WORK REQUIRED — Retype, exactly as they appear below, the lines between the line holding "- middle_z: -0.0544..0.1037" and the line holding "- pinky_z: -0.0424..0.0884", both ends included.

********

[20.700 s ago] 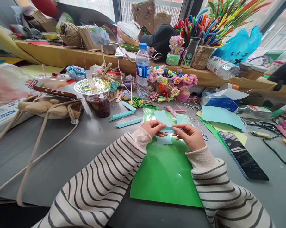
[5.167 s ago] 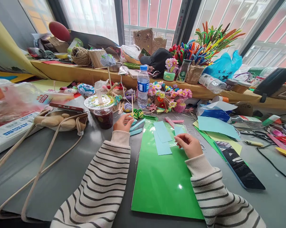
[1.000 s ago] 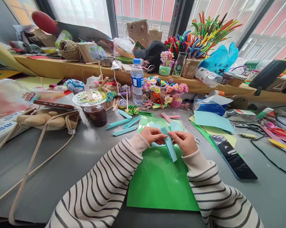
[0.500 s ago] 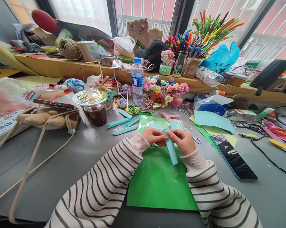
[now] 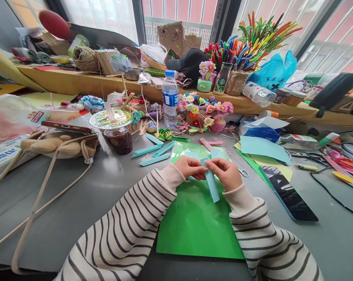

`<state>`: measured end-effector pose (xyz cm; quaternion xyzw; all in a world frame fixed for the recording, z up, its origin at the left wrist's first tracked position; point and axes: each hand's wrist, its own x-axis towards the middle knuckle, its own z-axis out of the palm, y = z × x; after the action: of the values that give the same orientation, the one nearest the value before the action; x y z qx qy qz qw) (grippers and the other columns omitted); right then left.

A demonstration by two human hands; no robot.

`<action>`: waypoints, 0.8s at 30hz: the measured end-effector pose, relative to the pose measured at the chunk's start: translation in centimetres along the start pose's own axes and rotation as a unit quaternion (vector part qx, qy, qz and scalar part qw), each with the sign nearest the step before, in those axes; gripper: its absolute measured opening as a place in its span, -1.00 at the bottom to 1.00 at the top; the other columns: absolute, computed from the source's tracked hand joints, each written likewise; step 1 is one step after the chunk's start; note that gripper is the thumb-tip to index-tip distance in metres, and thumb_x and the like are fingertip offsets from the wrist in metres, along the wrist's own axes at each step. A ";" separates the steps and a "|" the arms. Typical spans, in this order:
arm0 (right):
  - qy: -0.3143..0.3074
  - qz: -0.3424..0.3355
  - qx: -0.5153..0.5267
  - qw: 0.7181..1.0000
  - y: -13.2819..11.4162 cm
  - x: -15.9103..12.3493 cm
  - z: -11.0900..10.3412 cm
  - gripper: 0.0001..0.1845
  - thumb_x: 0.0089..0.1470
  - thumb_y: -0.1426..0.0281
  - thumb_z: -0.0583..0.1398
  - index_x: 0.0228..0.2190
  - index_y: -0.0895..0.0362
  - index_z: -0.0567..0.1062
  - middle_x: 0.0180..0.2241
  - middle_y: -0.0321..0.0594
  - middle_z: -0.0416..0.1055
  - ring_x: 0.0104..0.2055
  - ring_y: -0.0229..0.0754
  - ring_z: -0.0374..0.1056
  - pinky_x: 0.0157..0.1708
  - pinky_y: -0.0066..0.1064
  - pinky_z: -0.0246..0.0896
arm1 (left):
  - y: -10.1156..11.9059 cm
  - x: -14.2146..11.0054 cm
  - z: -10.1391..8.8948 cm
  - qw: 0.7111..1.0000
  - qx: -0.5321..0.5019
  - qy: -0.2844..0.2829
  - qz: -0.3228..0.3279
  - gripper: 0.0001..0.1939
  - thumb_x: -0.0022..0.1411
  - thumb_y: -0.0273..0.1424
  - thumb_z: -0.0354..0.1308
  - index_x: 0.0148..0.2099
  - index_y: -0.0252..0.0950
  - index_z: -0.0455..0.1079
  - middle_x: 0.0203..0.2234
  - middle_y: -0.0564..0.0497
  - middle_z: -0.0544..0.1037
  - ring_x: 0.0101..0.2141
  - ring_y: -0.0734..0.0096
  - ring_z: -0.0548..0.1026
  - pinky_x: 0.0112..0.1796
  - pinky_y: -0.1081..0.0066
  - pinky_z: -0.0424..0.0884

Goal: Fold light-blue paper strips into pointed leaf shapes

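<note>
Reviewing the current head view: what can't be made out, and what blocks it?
All in the head view:
1. Folded light-blue paper strip: pinched part hidden by the left grip and right grip.
2. Flat light-blue paper rectangles: partly covered by both grips.
3. Black rectangular phone: reflections mask any display.
4. Pinkish translucent plastic bag: cut off by the left edge.
</note>
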<state>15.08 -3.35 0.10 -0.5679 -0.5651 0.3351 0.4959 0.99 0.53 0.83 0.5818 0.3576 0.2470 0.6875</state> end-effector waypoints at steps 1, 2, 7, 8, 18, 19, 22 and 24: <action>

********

TASK RESPONSE —
  - middle_z: -0.0544..0.1037
  - ring_x: 0.0101..0.2141
  - ring_y: -0.0734..0.0096
  - ring_z: -0.0548..0.1026
  - pinky_x: 0.0112..0.1796
  - pinky_y: -0.1081..0.0066
  - pinky_z: -0.0424..0.0884

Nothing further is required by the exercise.